:: Assignment ::
Every line from the one containing "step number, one" through the end of the listing below goes in the output, exactly and without pictures.

:: Dataset content ::
□ □ □ □

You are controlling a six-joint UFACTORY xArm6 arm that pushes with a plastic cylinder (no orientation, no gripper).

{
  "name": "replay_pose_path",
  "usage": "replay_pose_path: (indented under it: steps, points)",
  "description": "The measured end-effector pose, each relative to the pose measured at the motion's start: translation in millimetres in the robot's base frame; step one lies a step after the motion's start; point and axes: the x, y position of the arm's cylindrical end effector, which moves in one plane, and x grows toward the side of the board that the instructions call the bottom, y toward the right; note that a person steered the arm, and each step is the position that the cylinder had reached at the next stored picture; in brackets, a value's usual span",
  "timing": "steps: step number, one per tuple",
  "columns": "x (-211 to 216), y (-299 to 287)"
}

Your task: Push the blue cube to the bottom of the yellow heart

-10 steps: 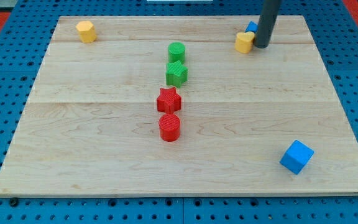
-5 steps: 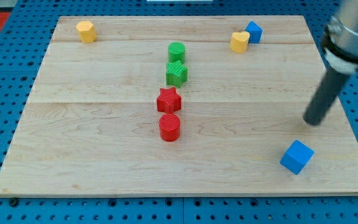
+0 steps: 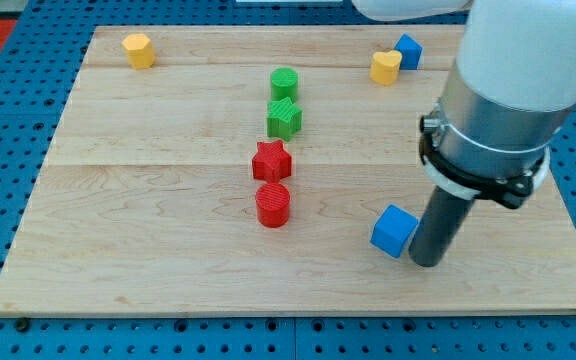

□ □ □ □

:: Task solution ::
  "timing": "steps: step number, one per tuple",
  "columns": "x (-211 to 216), y (-299 to 287)"
}

Your task: Push the blue cube to the bottom of the yellow heart

-10 steps: 
-5 steps: 
+0 steps: 

For this exercise, the work is now complete.